→ **Exercise**
Where the data below contains pictures, omit them; output the rest word for word.

→ **Records supplied**
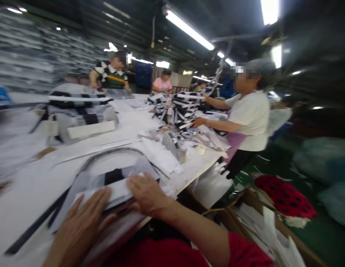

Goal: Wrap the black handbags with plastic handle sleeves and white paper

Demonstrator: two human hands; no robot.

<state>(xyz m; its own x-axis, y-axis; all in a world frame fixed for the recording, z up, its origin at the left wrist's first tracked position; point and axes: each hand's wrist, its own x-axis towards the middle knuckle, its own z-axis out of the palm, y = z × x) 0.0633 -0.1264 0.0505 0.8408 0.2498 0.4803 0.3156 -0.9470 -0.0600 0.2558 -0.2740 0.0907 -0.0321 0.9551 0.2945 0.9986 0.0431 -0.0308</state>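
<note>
In front of me on the table lies a folded bundle (pixel 97 180) of grey, white and black fabric, perhaps a bag, with a white strip along its near edge. My left hand (pixel 85 218) rests flat on the left part of that strip, fingers stretched out. On the right end, my right hand (pixel 147 193) presses down with its fingers laid over the top, its thumb lower at the near side. A dark strap (pixel 36 222) reaches out to the left from the bundle, and another dark band curves behind it. Blur hides the fine detail.
The white table (pixel 128 129) bears another striped bundle (pixel 80 105), a grey tape dispenser (pixel 172 146) and paper scraps. A co-worker (pixel 250 115) at right handles a black-and-white stack (pixel 186 107). Cardboard boxes (pixel 228 217) with scraps stand below, near a red dotted item (pixel 285 196) on the floor.
</note>
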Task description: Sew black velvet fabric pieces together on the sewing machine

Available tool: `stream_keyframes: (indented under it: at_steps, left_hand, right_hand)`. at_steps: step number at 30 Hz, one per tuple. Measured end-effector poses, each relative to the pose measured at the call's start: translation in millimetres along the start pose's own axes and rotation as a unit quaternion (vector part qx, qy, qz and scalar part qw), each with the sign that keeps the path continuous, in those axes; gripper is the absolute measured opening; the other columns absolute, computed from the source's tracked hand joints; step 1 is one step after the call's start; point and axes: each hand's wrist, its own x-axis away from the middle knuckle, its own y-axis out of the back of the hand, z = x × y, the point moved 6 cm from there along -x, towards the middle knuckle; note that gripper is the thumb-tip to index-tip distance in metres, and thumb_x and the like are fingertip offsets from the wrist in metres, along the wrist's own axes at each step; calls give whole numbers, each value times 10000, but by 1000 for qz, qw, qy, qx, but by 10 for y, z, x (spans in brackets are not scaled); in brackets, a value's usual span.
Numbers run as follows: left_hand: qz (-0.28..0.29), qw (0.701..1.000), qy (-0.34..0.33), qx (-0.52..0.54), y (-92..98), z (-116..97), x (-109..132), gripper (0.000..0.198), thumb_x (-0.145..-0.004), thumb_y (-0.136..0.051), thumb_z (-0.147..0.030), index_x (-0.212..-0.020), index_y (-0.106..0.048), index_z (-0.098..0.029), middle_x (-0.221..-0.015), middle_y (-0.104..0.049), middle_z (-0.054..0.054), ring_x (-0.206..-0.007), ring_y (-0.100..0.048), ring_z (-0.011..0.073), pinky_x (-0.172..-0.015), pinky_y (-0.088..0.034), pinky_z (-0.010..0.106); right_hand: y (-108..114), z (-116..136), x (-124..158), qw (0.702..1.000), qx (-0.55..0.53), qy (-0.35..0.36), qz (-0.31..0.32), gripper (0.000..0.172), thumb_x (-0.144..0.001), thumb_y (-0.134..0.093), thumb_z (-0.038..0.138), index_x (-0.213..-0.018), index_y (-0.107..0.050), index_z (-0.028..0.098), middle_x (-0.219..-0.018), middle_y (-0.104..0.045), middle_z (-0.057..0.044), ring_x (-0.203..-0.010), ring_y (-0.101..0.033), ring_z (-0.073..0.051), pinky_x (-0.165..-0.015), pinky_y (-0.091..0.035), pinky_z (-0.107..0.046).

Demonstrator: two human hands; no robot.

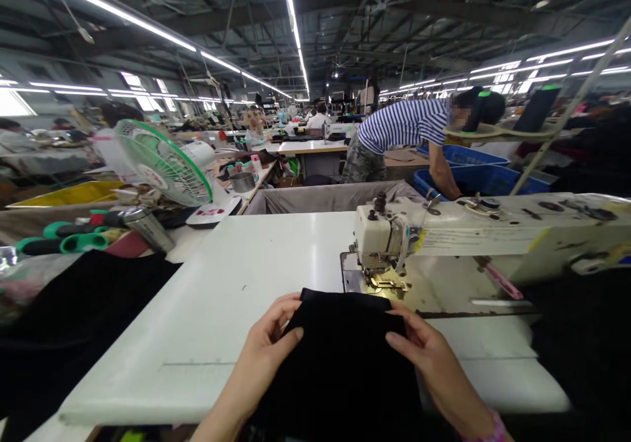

→ **Exercise solution**
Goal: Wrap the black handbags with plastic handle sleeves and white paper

Demonstrator: two human hands; no robot.

<state>(xyz m; its own x-axis, y-axis; all in a world frame fixed for the recording, z up, its origin at the left wrist's first tracked position; point and axes: each hand's wrist, its own x-axis towards the middle knuckle, its own z-axis out of the palm, y = z × x) 0.0633 -0.1264 0.0505 0.8408 0.2498 0.4803 0.3156 -0.9470 -0.0600 0.2558 -0.2740 0.0907 -0.0321 0.9551 0.2945 0.9986 0.0431 -0.0308</state>
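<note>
In front of me on the table lies a folded bundle (pixel 97 180) of grey, white and black fabric, perhaps a bag, with a white strip along its near edge. My left hand (pixel 85 218) rests flat on the left part of that strip, fingers stretched out. On the right end, my right hand (pixel 147 193) presses down with its fingers laid over the top, its thumb lower at the near side. A dark strap (pixel 36 222) reaches out to the left from the bundle, and another dark band curves behind it. Blur hides the fine detail.
The white table (pixel 128 129) bears another striped bundle (pixel 80 105), a grey tape dispenser (pixel 172 146) and paper scraps. A co-worker (pixel 250 115) at right handles a black-and-white stack (pixel 186 107). Cardboard boxes (pixel 228 217) with scraps stand below, near a red dotted item (pixel 285 196) on the floor.
</note>
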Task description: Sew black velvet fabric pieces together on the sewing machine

Available tool: `stream_keyframes: (indented under it: at_steps, left_hand, right_hand)`. at_steps: step number at 30 Hz, one per tuple. Measured end-effector poses, each relative to the pose measured at the call's start: translation in millimetres along the start pose's own axes and rotation as a unit quaternion (vector part qx, qy, qz and scalar part qw), each with the sign that keeps the path continuous, in those axes; gripper is the absolute measured opening; the other columns absolute, computed from the source's tracked hand joints; step 1 is one step after the call's start; point and axes: each hand's wrist, its own x-axis away from the middle knuckle, its own y-axis out of the back of the hand, z = x × y, the point moved 6 cm from there along -x, towards the middle knuckle; note that gripper is the thumb-tip to index-tip distance in metres, and thumb_x and the like are fingertip offsets from the wrist in metres, along the wrist's own axes at each step; calls give whole numbers, each value times 10000, but by 1000 for qz, qw, qy, qx, but by 10 for y, z, x (spans in brackets are not scaled); in brackets, a value's usual span.
Numbers run as follows: left_hand: qz (-0.28..0.29), qw (0.701..1.000), qy (-0.34..0.33), qx (-0.52..0.54), y (-92..98), z (-116..97), x (-109..132), gripper (0.000..0.198), thumb_x (-0.145..-0.004), thumb_y (-0.136..0.051), thumb_z (-0.147..0.030), index_x (-0.212..-0.020), index_y (-0.106..0.048), index_z (-0.098..0.029), middle_x (-0.221..-0.015), middle_y (-0.104..0.049), middle_z (-0.054..0.054), ring_x (-0.206..-0.007), ring_y (-0.100..0.048), ring_z (-0.011..0.073), pinky_x (-0.172..-0.015), pinky_y (-0.088..0.034), pinky_z (-0.010..0.106); right_hand: y (-108..114), z (-116..136), x (-124..158), qw (0.702..1.000), qx (-0.55..0.53), qy (-0.35..0.36), qz (-0.31..0.32), gripper (0.000..0.172), thumb_x (-0.144..0.001), thumb_y (-0.134..0.093), thumb_z (-0.038..0.138), index_x (-0.213..-0.018), index_y (-0.107..0.050), index_z (-0.028..0.098), middle_x (-0.219..-0.018), middle_y (-0.104..0.045), middle_z (-0.057..0.044), ring_x (-0.203..-0.010), ring_y (-0.101..0.033), ring_z (-0.073..0.051), pinky_x (-0.165..-0.015), pinky_y (-0.091..0.035), pinky_z (-0.107..0.046).

Demonstrator: two human hands; no robot.

This finishes the answer.